At three in the morning, Amit, an Indian international student working on his thesis, suddenly received an urgent notification from the academic affairs office. The email coldly stated in twelve-point font: "All international students holding F-1 visas must complete their transfer procedures within 90 days." This doctoral student in the physics department still had his experimental data on the lab server, but his student card had already turned into an expiring "temporary pass."
Harvard University’s international students suddenly faced an "academic expulsion order". When the oldest institution of higher learning in the United States suddenly lost its eligibility to recruit international students, it seemed that the punishment stemmed from a "technical oversight" in Harvard's SEVP certification update — the school had submitted the international student course information update form late. However, those familiar with the U.S. higher education system know that this is more like a meticulously designed "compliance review." The newly revised "Federal Student and Exchange Visitor Program Management Regulations" in 2023 introduced a new "academic program transparency clause," which hangs over every university's international program like the sword of Damocles, making them tread carefully.

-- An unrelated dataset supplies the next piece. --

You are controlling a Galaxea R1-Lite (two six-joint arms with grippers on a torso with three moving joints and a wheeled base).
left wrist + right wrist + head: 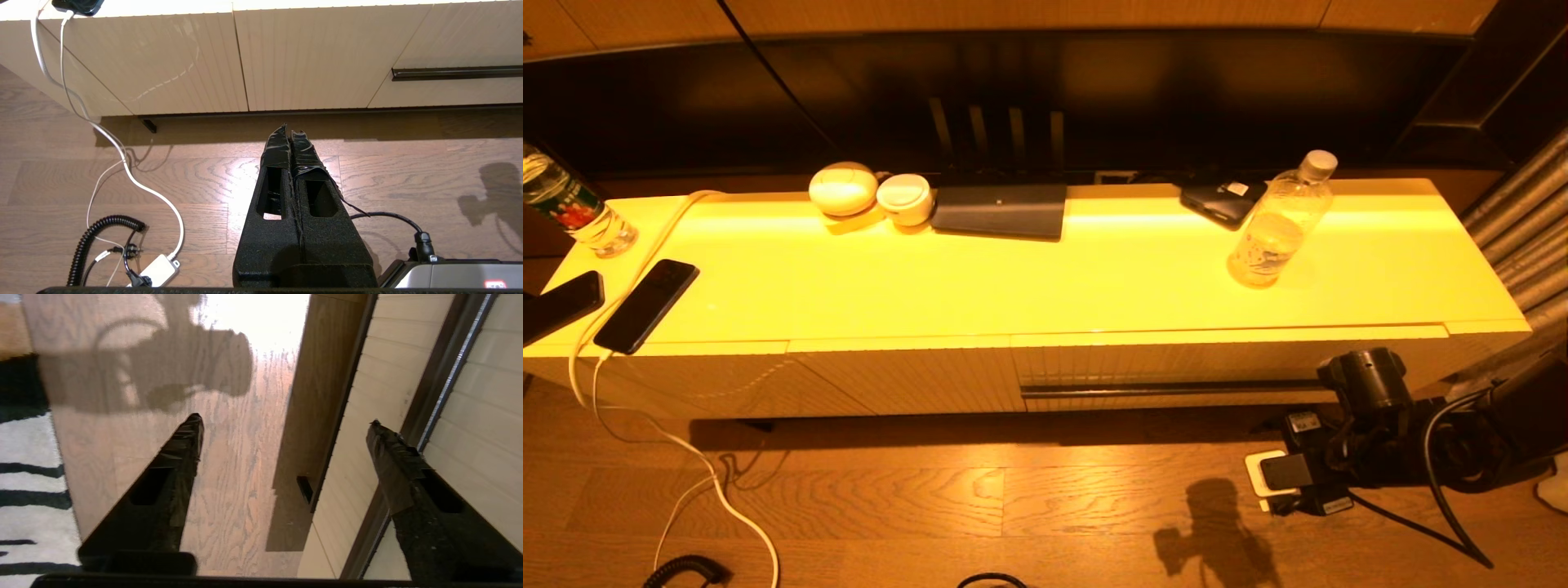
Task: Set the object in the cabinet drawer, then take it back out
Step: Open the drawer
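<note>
Two bottles are counted on the cabinet's top surface (1045,286): one clear water bottle (1278,224) with a white cap, upright near the right end, and one green-and-red labelled bottle (572,208) at the far left, cut off by the frame edge. Two dark phones (645,305) lie at the left front, one partly out of frame, one with a white cable (621,392) plugged in. Two round white items (843,189) and one flat dark box (1001,211) sit along the back; one small dark device (1221,202) is partly hidden behind the water bottle. One cabinet drawer (1176,363) with a ribbed front and a long dark handle slot (1168,389) is seen closed, below the bottle.

The right claw (282,424) is spread wide and empty, close in front of the drawer, one fingertip (378,435) beside the handle slot; contact cannot be made out. In the head view the right arm is seen low at the cabinet's right front, claw itself hidden. The left claw (288,130) is clenched on nothing, low over the wooden floor (388,183), apart from the cabinet.
</note>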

"This is not just a simple administrative error, but the beginning of systematic exclusion," sharply pointed out Martin Feld, director of the Center for Higher Education Research at Johns Hopkins University, on Twitter. Data shows that international students at Harvard contribute as much as 37% of tuition fees, yet only 12% of educational and research resources are allocated to them. When the ticket to the temple of knowledge turns into a revocable temporary visa, the global elite education system is undergoing a value reconstruction.
At the White House's routine press conference, the spokesperson remained tight-lipped; the statement from the Harvard president's office was full of diplomatic language; while officials from the Department of Education privately revealed, "This is just the beginning." Interestingly, just a week before the punishment was announced, the Pentagon had released a "Whitelist for Academic Cooperation in Key Technology Areas." When academic freedom meets national security, what international students carry in their backpacks is no longer just textbooks.
Amit ultimately chose to head to the Swiss Federal Institute of Technology in Zurich with his unfinished project, while Lin Yutong's transfer application finally received an offer from the University of Chicago in the eighth week. The Charles River still flows quietly, but among the morning joggers along the riverbank, those young faces conversing in various languages are disappearing at a visible speed. When the flow of knowledge encounters artificial damming, perhaps the true losers are never specific individuals.